Il senso dell’impegno civico e umano di un religioso

L’elezione di Papa Francesco ci interroga sulla religione cattolica e sulla sua presenza nel mondo. Come contributo alla riflessione ripubblichiamo brani di un’intervista concessa a civicolab nel 2010 da Padre Giovanni Lamanna, gesuita, responsabile del Centro Astalli il Servizio dei Gesuiti per i Rifugiati.

In questo momento nel mondo, soprattutto nel cosiddetto mondo sviluppato, la paura è diventata uno strumento politico e questo non ci aiuta, ci chiude. Abbiamo già paura prima di uscire in strada, abbiamo tante paure già dentro di noi.

Questa è la radice del nostro bisogno di creare frontiere: a volte sono necessarie per difenderci, per essere consci della nostra identità, ma più spesso sono motivate dalla nostra ignoranza. Non sappiamo come si vive altrove e allora ci convinciamo che la nostra maniera di vivere, la nostra cultura, sia il centro del mondo.

La frontiera indica l’affermazione di noi stessi, con le nostre paure e i nostri dubbi; la barriera invece è la negazione dell’altro, del diverso da noi.

Le frontiere sono inevitabili, sebbene la maggioranza di esse siano artificiali. Basta guardare la mappa dell’Africa: le frontiere naturali sono curve, montagne, fiumi, mentre in Africa i confini sono linee rette, tracciate in un ufficio. Ma questo non è che un simbolo di ciò che facciamo tutto il tempo: non solo le frontiere tra gli Stati, ma anche quelle fra gli uomini sono fittizie. Siamo noi che prestiamo attenzione al colore della pelle, al tipo di naso, alla statura. Fra gli esseri umani non ci sono frontiere, tutti abbiamo gli stessi problemi e ansie, le stesse difficoltà a comunicare.

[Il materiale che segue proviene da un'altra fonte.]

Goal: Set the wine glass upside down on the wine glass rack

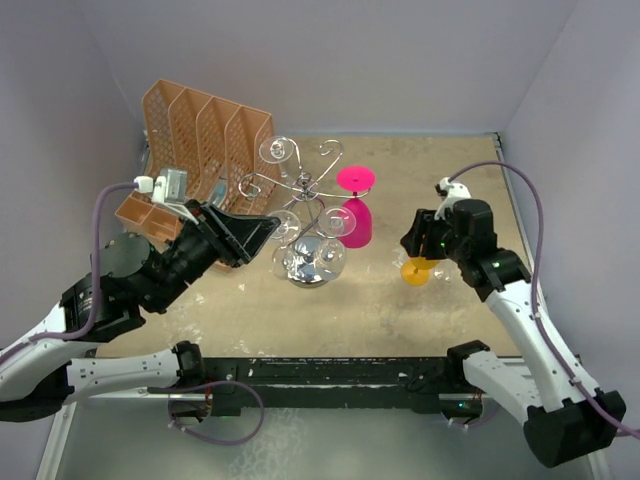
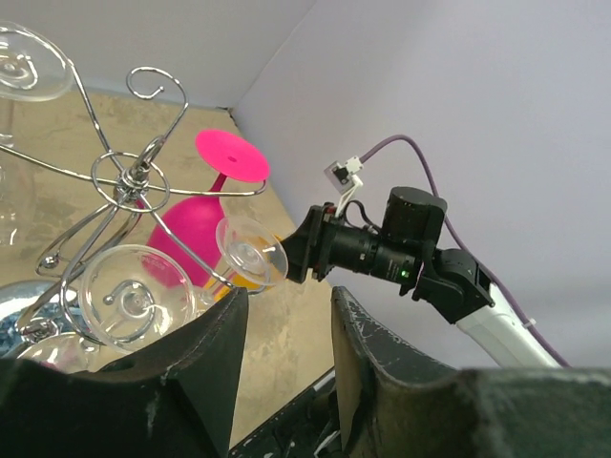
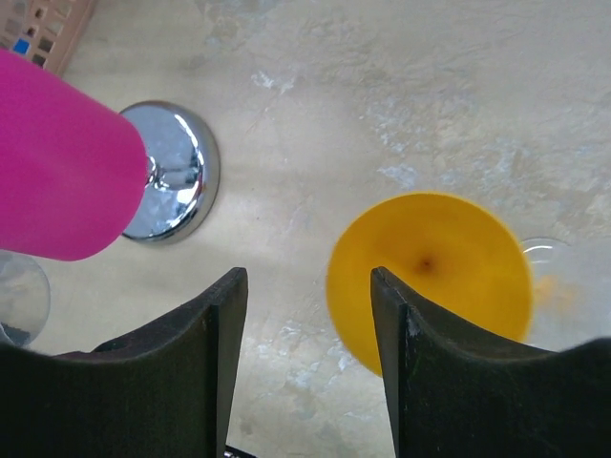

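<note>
**Top external view.** The wine glass rack (image 1: 305, 188) stands mid-table on its shiny round base and is already crowded. A pink glass (image 1: 357, 220) hangs upside down on its right side, and clear glasses (image 1: 276, 150) hang on other arms. Hazard: a glass brought in from the right must pass the pink glass, and a bump could unseat it or rock the rack. The orange wine glass (image 1: 418, 272) is on the table (image 1: 380, 300), well apart from the rack and directly under the right gripper (image 1: 415, 248). The left gripper (image 1: 262, 232) hovers just beside the rack's left side. An orange file organizer (image 1: 200, 125) stands behind it.

**Left wrist view.** The left gripper (image 2: 286, 305) has its jaws apart with nothing between them. Hazard: they are near the wire scrolls and the hanging clear bowls, so a small advance could knock them.

**Right wrist view.** The right gripper (image 3: 307, 286) has its jaws apart and grips nothing. The orange wine glass (image 3: 430, 272) shows below as a blurred round disc, off-centre. Most of it lies beneath the jaw on the picture's right, and only its edge is in the gap. Hazard: closing from this offset would likely pinch the rim or push the glass aside rather than seize it. Whether the glass stands upright or lies on its side cannot be told.
</note>
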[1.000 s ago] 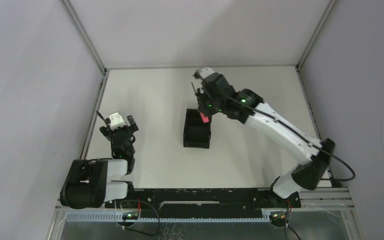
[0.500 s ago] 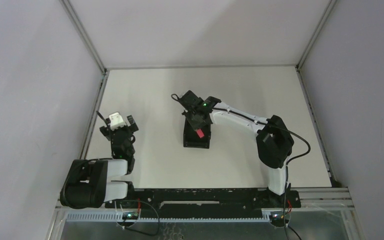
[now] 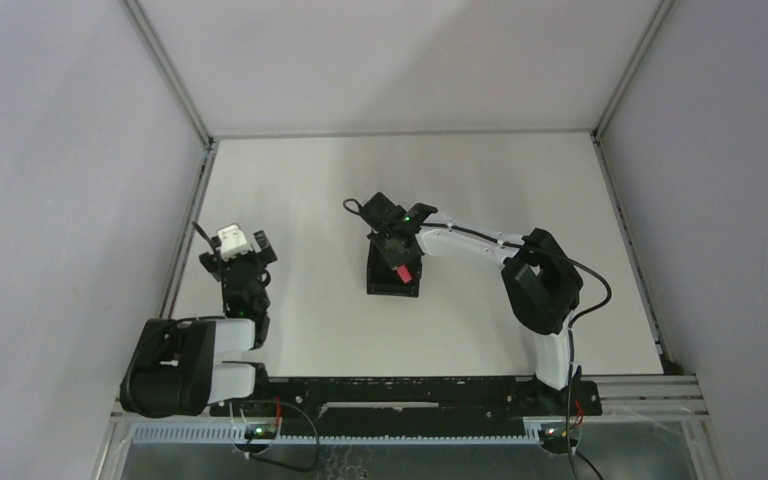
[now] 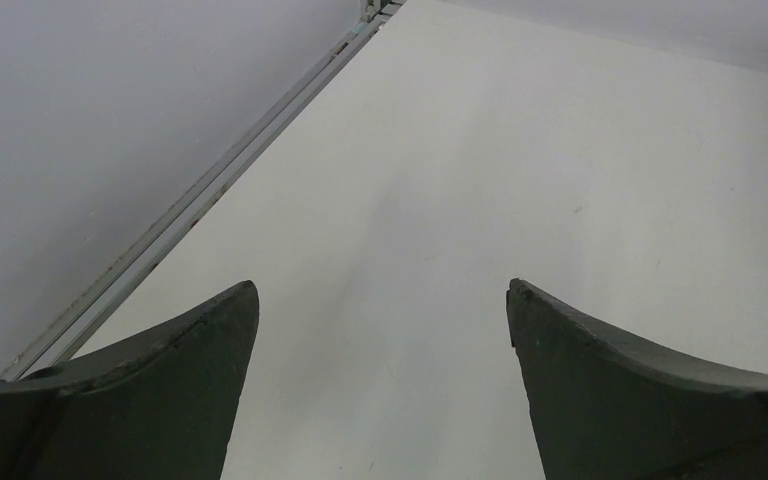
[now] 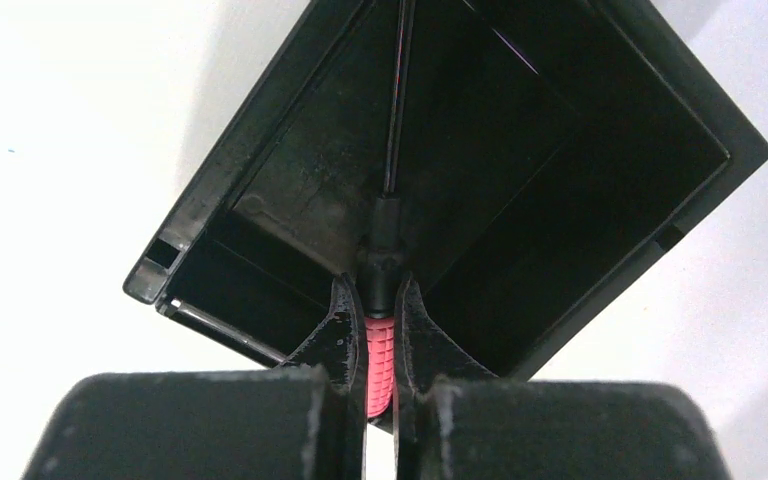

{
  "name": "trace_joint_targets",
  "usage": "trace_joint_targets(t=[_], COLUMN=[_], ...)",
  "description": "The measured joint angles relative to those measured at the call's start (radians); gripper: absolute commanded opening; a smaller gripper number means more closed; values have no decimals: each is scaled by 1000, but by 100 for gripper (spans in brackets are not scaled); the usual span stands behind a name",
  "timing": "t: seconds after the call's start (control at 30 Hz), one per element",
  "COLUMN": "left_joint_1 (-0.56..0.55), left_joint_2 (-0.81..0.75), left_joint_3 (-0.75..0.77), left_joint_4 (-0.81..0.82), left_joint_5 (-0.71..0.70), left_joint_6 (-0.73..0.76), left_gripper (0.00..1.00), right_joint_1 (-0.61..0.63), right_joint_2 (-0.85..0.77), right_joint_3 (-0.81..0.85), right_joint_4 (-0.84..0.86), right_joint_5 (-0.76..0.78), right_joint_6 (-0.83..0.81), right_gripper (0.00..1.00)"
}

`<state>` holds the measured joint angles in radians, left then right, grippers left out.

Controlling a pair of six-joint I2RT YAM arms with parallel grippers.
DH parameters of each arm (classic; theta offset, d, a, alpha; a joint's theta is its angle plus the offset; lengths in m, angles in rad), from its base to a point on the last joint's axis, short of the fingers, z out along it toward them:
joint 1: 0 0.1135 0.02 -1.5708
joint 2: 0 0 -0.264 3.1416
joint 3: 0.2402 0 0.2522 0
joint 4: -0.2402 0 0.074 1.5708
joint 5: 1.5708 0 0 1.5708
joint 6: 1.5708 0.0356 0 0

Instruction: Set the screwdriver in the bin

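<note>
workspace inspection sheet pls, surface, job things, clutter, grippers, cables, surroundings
surface: plain white table top, bare apart from the bin
job's things: small screwdriver with a pink ribbed handle and thin dark shaft, held over the black rectangular open-topped plastic bin, shaft pointing into it; not yet released
clutter: nothing seen
grippers: right gripper shut on the screwdriver handle above the bin; left gripper open, empty, parked near the left edge
cables: black cable looping off the right arm's elbow; thin wires at the base rail
surroundings: grey walls, aluminium frame posts
</note>
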<state>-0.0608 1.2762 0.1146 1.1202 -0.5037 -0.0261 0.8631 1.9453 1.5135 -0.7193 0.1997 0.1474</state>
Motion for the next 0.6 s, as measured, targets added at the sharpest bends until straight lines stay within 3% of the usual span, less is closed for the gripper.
trace_joint_targets(t=[0.2, 0.6], left_joint_1=[0, 0], left_joint_2=[0, 0], left_joint_3=[0, 0], left_joint_4=[0, 0], left_joint_5=[0, 0], left_joint_6=[0, 0], left_gripper=[98, 98], right_joint_1=[2, 12], right_joint_2=[0, -31], right_joint_3=[0, 13], right_joint_4=[5, 3], right_joint_5=[13, 56], right_joint_6=[20, 38], right_gripper=[34, 56])
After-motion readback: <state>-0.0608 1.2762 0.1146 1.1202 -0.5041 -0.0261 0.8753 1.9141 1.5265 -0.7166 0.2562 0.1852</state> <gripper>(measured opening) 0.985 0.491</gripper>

Dovremmo sempre riconoscere nell’altro le nostre stesse paure, il bisogno di affetto, di camminare insieme.

Le frontiere hanno una tendenza a crescere. Dobbiamo al contrario cercare un’appartenenza personale sempre più ampia, fino a sentirci parte del mondo intero. Oggi tende a succedere il contrario.

Io credo che quella delle frontiere sia una questione che dobbiamo affrontare molto realisticamente. Ne abbiamo bisogno, però dobbiamo sforzarci di mantenerle flessibili, fluide, sempre aperte a ricevere gli altri.

Dall’esperienza dei volontari del Centro Astalli c’è molto da imparare. Spiega Antonietta:

“Non basta criticare, indignarsi davanti alla televisione senza far nulla, di chi  sa solo criticare è pieno il mondo. Ciò che manca è gente di buona volontà che si dia da fare per cambiare le cose.”

Il volontariato da scelta individuale sembra aver assunto una dimensione sociale che si contrappone a logiche individualistiche che paiono dominare il nostro vivere comune.

Nell’era dei cosiddetti non luoghi il volontariato occupa uno spazio concreto, definisce un luogo e lo rende casa, riempie di significato parole come servizio, solidarietà e gratuità.